Publication information |
Source: Harper’s Weekly Source type: magazine Document type: article Document title: “The Shooting of the President” Author(s): anonymous Date of publication: 21 September 1901 Volume number: 45 Issue number: 2335 Pagination: 961 |
Citation |
“The Shooting of the President.” Harper’s Weekly 21 Sept. 1901 v45n2335: p. 961. |
Transcription |
full text |
Keywords |
McKinley assassination (persons present on exposition grounds); McKinley assassination (public response: Buffalo, NY). |
Named persons |
none. |
Document |
The Shooting of the President
I WAS standing on the steps leading to the Temple of Music. A dense crowd jostled
and pushed back and forth in constant motion. All around me was the surging
multitude, keenly alive to the tingling sensation of the President’s presence.
The mingled sounds of gay concord and festivity filled the air; there were laughter
and jest and good-nature on all sides. I remember the thrill of the scene that
passed through me as I gazed from my vantage-ground over the brilliant spectacle.
I felt the pulse of a nation quicken and throb in glad response to the proud
honor of the occasion. The President had finished his address, and, as a citizen
among citizens, was levelling the hearts of the people to his own in sympathetic
greeting.
Suddenly two shots in quick succession rang out
from the building within. Instantly a hush fell upon the multitude far and near.
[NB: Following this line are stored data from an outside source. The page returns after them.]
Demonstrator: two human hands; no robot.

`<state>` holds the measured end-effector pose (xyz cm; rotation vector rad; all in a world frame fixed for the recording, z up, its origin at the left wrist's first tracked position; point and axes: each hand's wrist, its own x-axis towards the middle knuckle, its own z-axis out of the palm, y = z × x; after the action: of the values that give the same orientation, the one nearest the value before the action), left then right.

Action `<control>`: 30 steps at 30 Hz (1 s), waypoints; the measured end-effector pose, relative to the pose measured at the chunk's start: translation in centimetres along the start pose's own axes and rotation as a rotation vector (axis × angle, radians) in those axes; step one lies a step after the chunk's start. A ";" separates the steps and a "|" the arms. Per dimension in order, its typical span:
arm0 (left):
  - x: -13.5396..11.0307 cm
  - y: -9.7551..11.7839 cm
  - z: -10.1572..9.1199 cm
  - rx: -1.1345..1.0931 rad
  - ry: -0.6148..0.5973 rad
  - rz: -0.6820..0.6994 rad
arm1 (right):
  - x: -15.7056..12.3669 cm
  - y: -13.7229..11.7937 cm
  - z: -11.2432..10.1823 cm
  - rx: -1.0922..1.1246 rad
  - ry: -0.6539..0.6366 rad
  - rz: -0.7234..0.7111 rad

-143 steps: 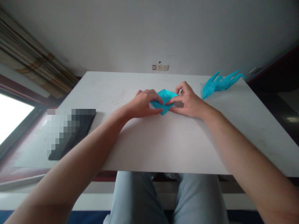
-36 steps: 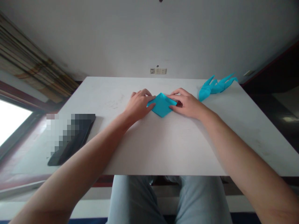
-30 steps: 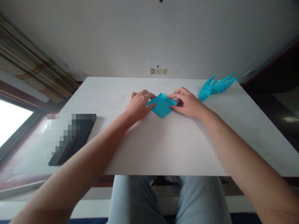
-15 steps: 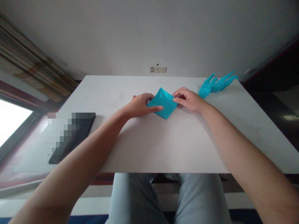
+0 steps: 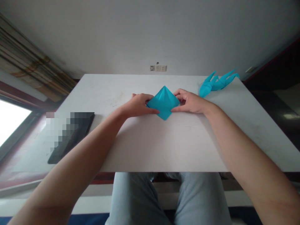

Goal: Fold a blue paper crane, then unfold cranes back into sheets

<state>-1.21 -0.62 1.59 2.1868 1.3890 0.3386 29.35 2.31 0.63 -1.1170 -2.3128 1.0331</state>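
A folded blue sheet of origami paper [image 5: 164, 101], diamond-shaped with creases fanning from its far tip, lies over the middle of the white table. My left hand [image 5: 139, 104] pinches its left corner, thumb on top along the lower left edge and fingers behind. At the opposite corner my right hand [image 5: 187, 101] grips the paper the same way, its thumb at the lower right edge. What the fingers do beneath the paper is hidden.
Several folded blue paper cranes [image 5: 217, 84] sit at the far right of the white table [image 5: 150, 143]. On the left lies a dark flat device [image 5: 77, 132], partly pixelated. Wall sockets [image 5: 158, 68] are behind the table; a curtain [image 5: 30, 59] hangs at left.
The paper has turned slightly, so its tip points straight away from me. My right thumb has moved down to the lower right edge, and my left thumb has shifted slightly left.
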 end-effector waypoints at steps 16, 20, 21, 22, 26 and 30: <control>-0.3 -1.2 1.3 0.012 0.226 0.015 | -0.4 -0.2 0.1 -0.114 0.004 -0.072; -0.2 -0.7 2.1 0.076 0.336 -0.023 | -0.7 -0.2 -0.2 -0.295 0.111 -0.113; -0.2 -0.5 2.2 0.092 0.354 -0.015 | -0.8 -0.4 -0.3 -0.330 0.134 -0.126; -0.3 -0.3 2.2 0.107 0.360 -0.002 | -0.9 -0.6 -0.3 -0.361 0.154 -0.138; -0.6 0.7 1.7 0.135 0.266 0.110 | -1.3 -1.8 -0.2 -0.446 0.159 -0.180; -0.9 1.0 1.1 0.142 0.138 0.222 | -1.5 -3.1 0.3 -0.458 0.037 -0.200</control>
<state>-0.33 -2.07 1.24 2.4841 1.2771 0.4927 28.53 -0.28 2.74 -1.0148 -2.6394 0.4145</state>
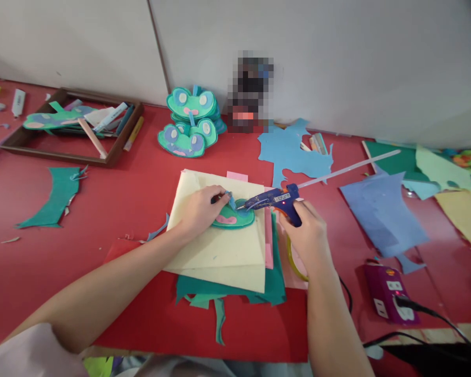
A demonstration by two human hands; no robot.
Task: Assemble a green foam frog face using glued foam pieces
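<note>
My right hand (308, 233) is wrapped round the handle of a dark blue glue gun (272, 199), and a long clear glue stick (349, 167) juts from its back. The gun's nozzle points left, at the top of a green frog-like face cut-out (237, 224) with a pink mouth (225, 220). Between the thumb and fingers of my left hand (200, 209) is a small blue strip (231, 200), close to the nozzle tip. Whether the nozzle touches the strip I cannot tell. Beneath the cut-out lie cream sheets (220, 251), with green sheets (277, 283) under them.
Finished-looking green faces (190, 107) are stacked by the wall. A brown wooden tray (58, 153) holds markers and scraps at left. Blue sheets (384, 209) lie at right, near a purple power socket box (390, 293) with a plugged-in black cable. A yellow tape roll (294, 262) is beside my right wrist.
</note>
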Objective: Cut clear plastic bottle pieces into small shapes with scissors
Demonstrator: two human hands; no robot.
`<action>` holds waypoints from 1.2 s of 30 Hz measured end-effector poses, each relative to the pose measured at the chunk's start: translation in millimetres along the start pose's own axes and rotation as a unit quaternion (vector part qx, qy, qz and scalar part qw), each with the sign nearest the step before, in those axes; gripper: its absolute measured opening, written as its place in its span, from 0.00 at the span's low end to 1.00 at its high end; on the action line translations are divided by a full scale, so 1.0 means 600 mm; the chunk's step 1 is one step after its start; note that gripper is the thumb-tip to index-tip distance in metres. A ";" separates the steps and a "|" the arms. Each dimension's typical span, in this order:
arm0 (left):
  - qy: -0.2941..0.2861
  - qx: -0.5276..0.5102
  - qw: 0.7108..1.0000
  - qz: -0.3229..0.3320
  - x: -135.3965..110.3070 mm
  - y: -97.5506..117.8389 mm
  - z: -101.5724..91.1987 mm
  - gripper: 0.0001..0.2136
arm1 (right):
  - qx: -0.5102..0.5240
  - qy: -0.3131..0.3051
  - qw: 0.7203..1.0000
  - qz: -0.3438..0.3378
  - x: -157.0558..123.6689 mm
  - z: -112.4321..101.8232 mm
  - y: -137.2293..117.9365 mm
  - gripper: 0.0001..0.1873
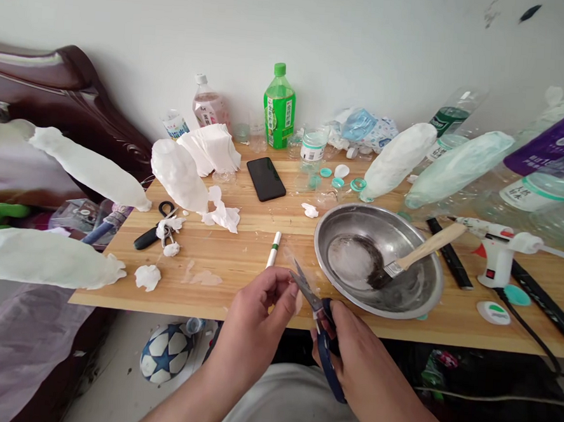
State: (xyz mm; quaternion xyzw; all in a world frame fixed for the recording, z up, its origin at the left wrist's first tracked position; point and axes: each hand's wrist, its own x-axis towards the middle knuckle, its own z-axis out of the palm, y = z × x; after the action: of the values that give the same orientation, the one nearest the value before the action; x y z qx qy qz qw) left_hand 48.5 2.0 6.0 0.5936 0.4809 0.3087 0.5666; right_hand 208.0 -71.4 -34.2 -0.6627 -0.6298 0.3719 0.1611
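Note:
Blue-handled scissors (325,344) are in my right hand (357,349), fingers wrapped round the handles. Their blades stand slightly apart, pointing up and left at my left fingertips. My left hand (261,305) is closed in a pinch on a small see-through piece, apparently clear plastic (299,301); most of it is hidden by the fingers. Just beyond that hand a white marker with a green band (274,250) lies on the wooden table (251,241). To the right, a metal basin (324,264) holds a wooden-handled brush (427,248) leaning on its rim.
White paper-covered bottle shapes (397,161) lie at both sides. Behind are a phone (266,179), a green drink bottle (279,112) and folded tissues (212,149). A glue gun (496,256) stands right; black-handled pliers (149,236) lie left. A ball (165,353) rests on the floor.

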 end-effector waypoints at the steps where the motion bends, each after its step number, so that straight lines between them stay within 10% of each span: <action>1: 0.002 0.002 1.000 0.001 -0.001 -0.001 0.001 0.10 | -0.006 -0.002 1.000 -0.003 0.000 -0.001 0.000 0.07; 12: 0.035 0.155 0.986 0.059 0.000 -0.001 -0.003 0.08 | -0.019 -0.016 1.000 0.003 0.000 -0.009 -0.002 0.06; 36: 0.078 0.115 0.990 0.032 0.012 0.000 -0.018 0.08 | 0.086 -0.064 0.993 0.057 -0.002 -0.019 -0.019 0.01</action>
State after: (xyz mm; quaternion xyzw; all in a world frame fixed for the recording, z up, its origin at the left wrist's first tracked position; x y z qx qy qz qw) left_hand 41.3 12.4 6.5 0.6438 0.5365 0.3144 0.4459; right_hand 207.7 -67.9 -18.6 -0.6560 -0.5657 0.4747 0.1555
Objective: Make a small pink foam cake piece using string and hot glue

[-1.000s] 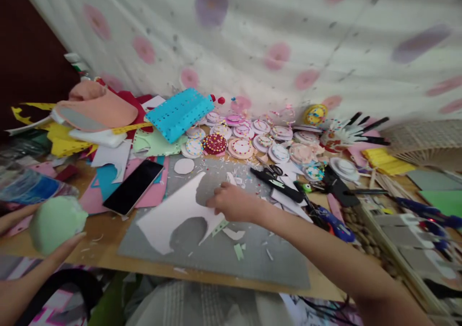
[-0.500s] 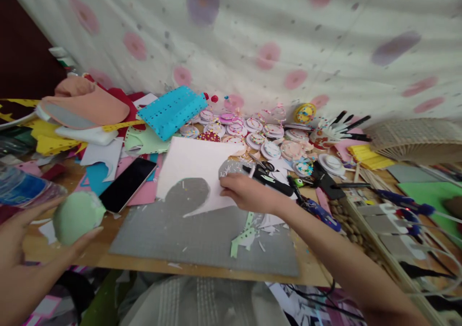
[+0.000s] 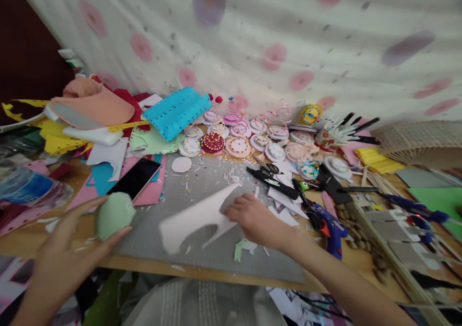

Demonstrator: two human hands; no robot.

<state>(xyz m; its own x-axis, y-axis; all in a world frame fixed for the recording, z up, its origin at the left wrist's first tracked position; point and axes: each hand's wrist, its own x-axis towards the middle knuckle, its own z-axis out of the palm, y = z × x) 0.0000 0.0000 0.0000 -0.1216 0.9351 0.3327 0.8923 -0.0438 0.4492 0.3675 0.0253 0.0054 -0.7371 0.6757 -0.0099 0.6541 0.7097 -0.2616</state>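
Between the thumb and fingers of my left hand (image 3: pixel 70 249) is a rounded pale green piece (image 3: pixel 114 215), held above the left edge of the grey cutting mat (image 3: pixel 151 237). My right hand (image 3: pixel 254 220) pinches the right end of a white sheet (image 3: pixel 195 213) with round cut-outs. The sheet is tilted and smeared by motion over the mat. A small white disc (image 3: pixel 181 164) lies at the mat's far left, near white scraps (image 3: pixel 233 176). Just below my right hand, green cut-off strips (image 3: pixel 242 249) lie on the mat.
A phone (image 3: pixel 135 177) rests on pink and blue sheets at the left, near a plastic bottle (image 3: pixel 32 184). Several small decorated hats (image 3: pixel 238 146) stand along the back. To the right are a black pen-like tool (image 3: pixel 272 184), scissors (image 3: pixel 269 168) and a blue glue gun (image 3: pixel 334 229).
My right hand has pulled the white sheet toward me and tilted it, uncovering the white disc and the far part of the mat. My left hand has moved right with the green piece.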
Men and women stood transfixed in a solid mass. I shall never forget the interminable
length of that awful stillness and pent-up emotion; it lasted in reality about
five or six minutes.
A whisper began to pass from mouth to mouth like
an electric current, “The President has been shot!” Low murmurs on the part
of the men and quiet sobbing from the women began to slacken the tension. Here
and there women fainted, and way had to be made for their removal. Suddenly
the clanging bell of an ambulance was heard. The crowd began to break bounds
and sway about tumultuously. All at once some one caught sight of a man being
conducted to a carriage, and the cry broke out, “The assassin!” Immediately
the throng made for the carriage, which was speedily surrounded. I saw the door
wrenched open once, and the driver had to use his whip vigorously to lash the
pressing mob back out of his way. The great congregation of souls which, a few
minutes ago, had been stirred to the depths of silent emotion by the horror
of the tragedy that had fallen like a thunder-bolt, now burst out in savage
oaths and imprecations. Cries of “Lynch him!” “Shoot him!” “Kill the brute!”
rent the air about me, and made me shudder at the sudden awakening of vindictive
and vengeful desire where, but a moment since, there reigned the gentleness
of profound grief too deep for utterance. The exhibition of these contrasting
elements in human nature in so brief a space of time is indelibly fixed in my
memory. No one who witnessed the terrible scene is ever likely to forget it.